2) Short Term Memory. As a rule of thumb, a concept of any complexity can be ‘experienced’ and therefore understood, if it can be constructed from a combination of memories and stimuli within a two to three second window. Short term memory. Short term memory facilitates this process so that the association engine (intuition) can be steered toward desired ends, until enough of a construct can be created to facilitate the formation of a new idea. Einstein was being serious when he said that he had just thought about the problem longer than anyone else. (this is my particular weakness)

3) General knowledge. The more you have, the more likely it is that a pattern that you encounter will exist in your memory rather than require pure association from your brain. General knowledge must be separated into explicit versus tacit forms, and into true (correspondence with reality) and false (failure to correspond to reality) categories. Long term memory, and the ability to access it, is necessary for the accumulation of general knowledge, and the ability to retain that knowledge by forming associations that give access to that knowledge from multiple avenues.

4) Desires and Beliefs. If you believe or desire something that does not or cannot correspond to reality, then this In my experience intelligence comes from wanting to know the answer to a problem, rather than wanting an outcome and seeking an answer suit it.

While intelligence can be limited by any one of these factors, most correctable human intellectual failure comes not from general intelligence, a lack of short term memory, or an absence of general knowledge. But from beliefs and desires, usually instinctual, or sentimental, that do not correspond with the reality of life in a division of knowledge and labor, whose information system is the abstraction of prices, where social cues are often contrary to price information.

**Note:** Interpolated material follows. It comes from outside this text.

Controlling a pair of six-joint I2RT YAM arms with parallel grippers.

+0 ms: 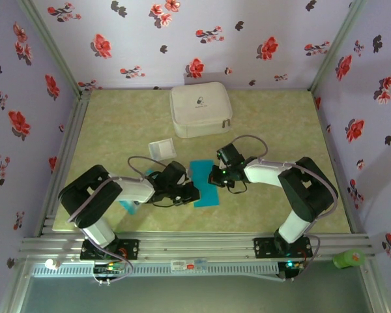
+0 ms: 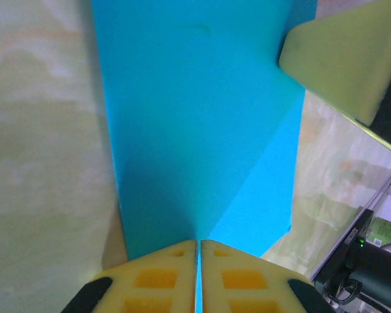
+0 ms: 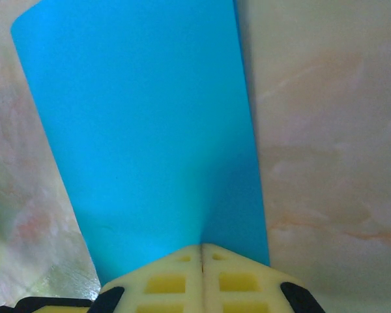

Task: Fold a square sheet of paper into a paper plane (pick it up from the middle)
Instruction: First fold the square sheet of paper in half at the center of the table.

The human senses are available to almost all of us. They are easily access without rational criticism. But they tell us very little about which actions we should take. That information comes from the purely abstract information of prices. And we cannot access the content of prices without rational criticism, the institution of property which allows us to plan using prices, and a significant effort expended in planning, forgoing sensory experiences, and expending effort on the promise of reward in the future.

In our homes, pubs, coffee houses, churches, and jobs we can rely on our senses. In the market we cannot. We can only hope that by submersion in a culture within the market that our senses adapt to the patterns that emerge from the market, expressed in the behavior of others who do understand that market, and by doing so, obtain by imitation and empathy that which we cannot obtain by abstract reason and the information supplied by prices.

For this reason, one need not be possessed of extraordinary cognitive power, short term memory, general knowledge, or even rational wants and beliefs. One only need experience and imitate the patterns of behavior of others within that market who are successful within it.

In simple terms, this means, that traditions, morals, ethics, and habits in a homogenous society can compensate for an unequal distribution of intelligence and impulsivity.